Documentário Morcego Negro mostra quase tudo, menos justiça à Moacir Andrade
30/01/2026, 08:29:51Entre bastidores, poder informal e silêncios históricos que ainda ecoam na política brasileira
Um documentário que passa a integrar o cinema nacional e que trata da vida e da morte de Paulo César Farias — o PC — faz um amplo sobrevoo pela trajetória histórica daquele que foi considerado o homem mais “poderoso” dos governos Collor em Alagoas e no Brasil — governador e presidente, respectivamente. A obra aborda, segundo o próprio documentário, as andanças e negociações com forte odor de corrupção promovidas por PC enquanto representante desses governos.
É fato incontestável que Paulo César Farias detinha a mais alta das “patentes” informais ao atuar como assessor direto do então governador de Alagoas e, posteriormente, do presidente da República, Fernando Collor de Mello. Na condição de homem de absoluta confiança do político, PC podia falar em nome de ambos os governos. E quem o atendia passava a integrar a partilha das grandes obras do país, entre empresários dos mais diversos ramos necessários à execução dos projetos governamentais.
O documentário, é claro, traça um perfil de PC Farias com riqueza de detalhes, sustentados por imagens reais, mesclando o tempo psicológico dos fatos com depoimentos e entrevistas concedidas em período posterior à sua morte.
No entanto, a narrativa permanece excessivamente concentrada nas ações de Paulo César Farias durante o governo Collor em Alagoas — parte menor de sua atuação — e durante a Presidência da República, quando exerceu o papel de verdadeiro lobista do governo. Ninguém chegava ao governador ou ao presidente sem antes passar por ele. PC era o caminho.

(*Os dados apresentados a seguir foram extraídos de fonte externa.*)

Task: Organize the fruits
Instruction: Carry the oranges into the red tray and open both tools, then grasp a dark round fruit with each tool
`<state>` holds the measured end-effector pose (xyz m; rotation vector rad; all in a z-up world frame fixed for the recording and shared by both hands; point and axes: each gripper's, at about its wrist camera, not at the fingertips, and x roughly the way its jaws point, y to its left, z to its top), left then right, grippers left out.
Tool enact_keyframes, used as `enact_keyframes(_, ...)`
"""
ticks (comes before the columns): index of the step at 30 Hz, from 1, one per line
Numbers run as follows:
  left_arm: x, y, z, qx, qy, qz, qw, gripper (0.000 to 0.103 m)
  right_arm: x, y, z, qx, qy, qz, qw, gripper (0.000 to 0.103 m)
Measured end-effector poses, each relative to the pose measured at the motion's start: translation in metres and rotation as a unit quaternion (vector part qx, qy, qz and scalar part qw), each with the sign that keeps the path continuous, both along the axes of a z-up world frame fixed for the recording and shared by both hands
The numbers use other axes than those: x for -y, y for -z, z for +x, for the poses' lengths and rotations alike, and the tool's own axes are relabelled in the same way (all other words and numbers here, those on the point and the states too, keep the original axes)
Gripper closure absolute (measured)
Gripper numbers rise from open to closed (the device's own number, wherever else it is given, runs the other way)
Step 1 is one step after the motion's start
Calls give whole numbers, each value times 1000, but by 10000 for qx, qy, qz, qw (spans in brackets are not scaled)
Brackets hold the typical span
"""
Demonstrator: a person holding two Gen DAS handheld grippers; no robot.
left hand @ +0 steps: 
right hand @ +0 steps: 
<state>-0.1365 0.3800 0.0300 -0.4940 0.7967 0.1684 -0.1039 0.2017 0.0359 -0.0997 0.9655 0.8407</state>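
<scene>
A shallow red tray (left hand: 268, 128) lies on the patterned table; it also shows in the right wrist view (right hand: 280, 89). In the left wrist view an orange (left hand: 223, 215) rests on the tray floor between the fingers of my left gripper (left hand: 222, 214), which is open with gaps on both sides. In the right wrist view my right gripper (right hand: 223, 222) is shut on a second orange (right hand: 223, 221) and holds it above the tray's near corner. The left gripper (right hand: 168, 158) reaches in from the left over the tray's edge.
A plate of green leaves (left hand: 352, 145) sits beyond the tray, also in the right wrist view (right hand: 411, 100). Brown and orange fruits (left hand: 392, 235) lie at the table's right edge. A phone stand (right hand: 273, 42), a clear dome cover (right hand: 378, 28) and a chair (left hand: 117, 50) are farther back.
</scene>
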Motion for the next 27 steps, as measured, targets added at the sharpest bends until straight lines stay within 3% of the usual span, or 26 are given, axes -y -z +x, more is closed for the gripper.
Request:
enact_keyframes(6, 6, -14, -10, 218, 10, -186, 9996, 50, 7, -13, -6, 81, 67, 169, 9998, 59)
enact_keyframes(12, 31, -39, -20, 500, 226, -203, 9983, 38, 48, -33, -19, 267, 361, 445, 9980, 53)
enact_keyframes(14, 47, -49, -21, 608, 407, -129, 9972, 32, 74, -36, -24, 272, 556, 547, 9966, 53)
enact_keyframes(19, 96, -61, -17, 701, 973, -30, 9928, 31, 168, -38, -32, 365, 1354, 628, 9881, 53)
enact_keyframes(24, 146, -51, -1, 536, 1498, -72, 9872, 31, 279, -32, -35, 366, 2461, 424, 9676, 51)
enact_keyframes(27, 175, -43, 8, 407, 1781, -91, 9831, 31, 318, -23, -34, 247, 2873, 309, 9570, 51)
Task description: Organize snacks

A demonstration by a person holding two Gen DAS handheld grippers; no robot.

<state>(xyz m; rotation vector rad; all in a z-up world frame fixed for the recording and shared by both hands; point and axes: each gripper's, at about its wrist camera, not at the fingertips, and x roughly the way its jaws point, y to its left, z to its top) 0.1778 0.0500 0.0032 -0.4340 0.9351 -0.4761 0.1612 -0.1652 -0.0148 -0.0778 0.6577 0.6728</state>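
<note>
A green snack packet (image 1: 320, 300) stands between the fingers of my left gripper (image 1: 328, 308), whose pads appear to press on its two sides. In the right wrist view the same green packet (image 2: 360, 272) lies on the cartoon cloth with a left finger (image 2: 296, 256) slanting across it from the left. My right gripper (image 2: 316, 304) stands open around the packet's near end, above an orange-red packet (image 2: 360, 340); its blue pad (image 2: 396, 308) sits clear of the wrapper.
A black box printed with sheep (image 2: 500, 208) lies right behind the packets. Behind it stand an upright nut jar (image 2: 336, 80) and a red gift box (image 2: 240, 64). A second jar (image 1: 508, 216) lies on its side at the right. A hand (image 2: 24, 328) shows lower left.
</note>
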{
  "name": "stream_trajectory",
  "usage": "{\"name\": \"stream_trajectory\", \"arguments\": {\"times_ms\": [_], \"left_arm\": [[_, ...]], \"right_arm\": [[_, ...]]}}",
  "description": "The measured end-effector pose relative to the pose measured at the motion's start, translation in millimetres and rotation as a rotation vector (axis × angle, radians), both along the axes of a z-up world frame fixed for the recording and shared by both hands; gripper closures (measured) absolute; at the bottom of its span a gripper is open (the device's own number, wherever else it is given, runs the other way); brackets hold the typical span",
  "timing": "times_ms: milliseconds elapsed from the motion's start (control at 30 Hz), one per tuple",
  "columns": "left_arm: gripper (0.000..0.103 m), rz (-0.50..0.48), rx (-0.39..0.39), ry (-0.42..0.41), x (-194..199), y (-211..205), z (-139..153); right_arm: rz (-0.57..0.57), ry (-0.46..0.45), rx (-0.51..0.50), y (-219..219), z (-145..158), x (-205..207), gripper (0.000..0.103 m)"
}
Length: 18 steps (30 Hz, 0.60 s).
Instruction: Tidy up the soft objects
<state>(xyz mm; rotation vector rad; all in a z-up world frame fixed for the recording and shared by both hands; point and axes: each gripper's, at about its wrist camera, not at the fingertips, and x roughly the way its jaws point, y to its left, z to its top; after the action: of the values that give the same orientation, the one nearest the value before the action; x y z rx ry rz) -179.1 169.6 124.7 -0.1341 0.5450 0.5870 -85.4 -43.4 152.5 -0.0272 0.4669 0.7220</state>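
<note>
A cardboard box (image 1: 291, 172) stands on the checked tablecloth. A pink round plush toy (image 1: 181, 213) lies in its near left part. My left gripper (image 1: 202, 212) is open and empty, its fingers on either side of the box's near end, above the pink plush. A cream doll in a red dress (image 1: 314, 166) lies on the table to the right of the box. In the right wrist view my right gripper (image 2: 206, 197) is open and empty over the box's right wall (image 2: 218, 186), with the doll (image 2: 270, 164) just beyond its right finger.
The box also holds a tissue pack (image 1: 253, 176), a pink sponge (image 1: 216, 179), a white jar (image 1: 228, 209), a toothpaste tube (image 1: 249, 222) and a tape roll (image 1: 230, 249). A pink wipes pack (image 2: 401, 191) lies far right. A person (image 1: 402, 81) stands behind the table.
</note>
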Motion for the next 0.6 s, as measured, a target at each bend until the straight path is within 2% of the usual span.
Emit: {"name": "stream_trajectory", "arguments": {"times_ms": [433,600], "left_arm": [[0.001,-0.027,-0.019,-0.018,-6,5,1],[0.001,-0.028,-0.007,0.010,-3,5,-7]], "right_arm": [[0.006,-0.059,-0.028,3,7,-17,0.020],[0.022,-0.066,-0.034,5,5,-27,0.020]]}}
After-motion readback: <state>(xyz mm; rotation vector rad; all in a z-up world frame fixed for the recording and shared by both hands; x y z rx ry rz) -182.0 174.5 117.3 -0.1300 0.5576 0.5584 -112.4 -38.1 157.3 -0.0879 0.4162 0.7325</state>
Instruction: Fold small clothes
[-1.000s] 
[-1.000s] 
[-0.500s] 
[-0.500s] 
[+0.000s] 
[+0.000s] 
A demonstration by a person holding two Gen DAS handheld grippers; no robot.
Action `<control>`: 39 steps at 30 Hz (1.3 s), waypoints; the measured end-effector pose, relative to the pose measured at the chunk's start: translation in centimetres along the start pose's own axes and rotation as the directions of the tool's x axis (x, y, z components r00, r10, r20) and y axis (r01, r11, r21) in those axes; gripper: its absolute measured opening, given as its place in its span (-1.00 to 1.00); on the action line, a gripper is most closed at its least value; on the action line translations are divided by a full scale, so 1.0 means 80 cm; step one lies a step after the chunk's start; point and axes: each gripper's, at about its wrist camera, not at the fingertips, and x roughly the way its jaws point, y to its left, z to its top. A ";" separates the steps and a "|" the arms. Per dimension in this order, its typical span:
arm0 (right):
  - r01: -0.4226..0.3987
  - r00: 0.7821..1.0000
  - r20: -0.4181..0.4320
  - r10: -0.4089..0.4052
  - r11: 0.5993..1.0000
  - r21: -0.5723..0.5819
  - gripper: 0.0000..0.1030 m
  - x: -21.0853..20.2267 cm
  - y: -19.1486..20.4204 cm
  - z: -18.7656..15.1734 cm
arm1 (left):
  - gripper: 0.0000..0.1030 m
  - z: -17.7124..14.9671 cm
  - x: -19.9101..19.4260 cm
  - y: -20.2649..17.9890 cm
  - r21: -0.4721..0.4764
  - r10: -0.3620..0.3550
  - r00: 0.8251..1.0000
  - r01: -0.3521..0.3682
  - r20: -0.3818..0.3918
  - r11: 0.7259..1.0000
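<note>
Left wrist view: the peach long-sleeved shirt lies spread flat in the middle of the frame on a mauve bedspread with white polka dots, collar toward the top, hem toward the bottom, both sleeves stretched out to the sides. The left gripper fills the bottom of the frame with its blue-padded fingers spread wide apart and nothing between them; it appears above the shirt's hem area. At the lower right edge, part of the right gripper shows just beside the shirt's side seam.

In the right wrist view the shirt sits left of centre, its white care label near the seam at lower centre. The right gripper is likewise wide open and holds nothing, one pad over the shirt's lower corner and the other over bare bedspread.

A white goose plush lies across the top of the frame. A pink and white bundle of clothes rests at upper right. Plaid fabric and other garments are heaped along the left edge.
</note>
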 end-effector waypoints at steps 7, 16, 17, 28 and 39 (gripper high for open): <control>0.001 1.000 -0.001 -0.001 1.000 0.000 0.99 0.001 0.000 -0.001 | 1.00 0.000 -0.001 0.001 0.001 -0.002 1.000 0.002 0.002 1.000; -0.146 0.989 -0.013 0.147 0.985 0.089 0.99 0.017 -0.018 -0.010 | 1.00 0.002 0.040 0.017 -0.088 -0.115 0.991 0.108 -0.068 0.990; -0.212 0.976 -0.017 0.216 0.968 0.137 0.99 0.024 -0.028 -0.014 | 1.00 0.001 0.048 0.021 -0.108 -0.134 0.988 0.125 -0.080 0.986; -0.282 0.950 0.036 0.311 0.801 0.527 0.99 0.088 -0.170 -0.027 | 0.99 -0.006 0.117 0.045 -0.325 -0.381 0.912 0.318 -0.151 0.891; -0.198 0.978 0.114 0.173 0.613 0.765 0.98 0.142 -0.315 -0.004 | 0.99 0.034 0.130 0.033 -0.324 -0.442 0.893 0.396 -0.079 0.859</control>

E, traduzindo o título da matéria, faz-se justiça ao vice-governador Moacir Andrade ao não lhe atribuir qualquer participação nas investigações e nas conclusivas afirmações de corrupção ocorridas durante a Presidência de Collor. Contudo, o documentário deixa de destacar o apoio decisivo de Andrade enquanto vice-governador e, posteriormente, durante toda a campanha de Fernando Collor à Presidência da República. Mesmo quando instigado por um político baiano a se posicionar contra Collor naquele momento crucial, Moacir Andrade manteve-se fiel até o fim. Não fez justiça à fidelidade de PC Farias a Collor, nem a Moacir Andrade.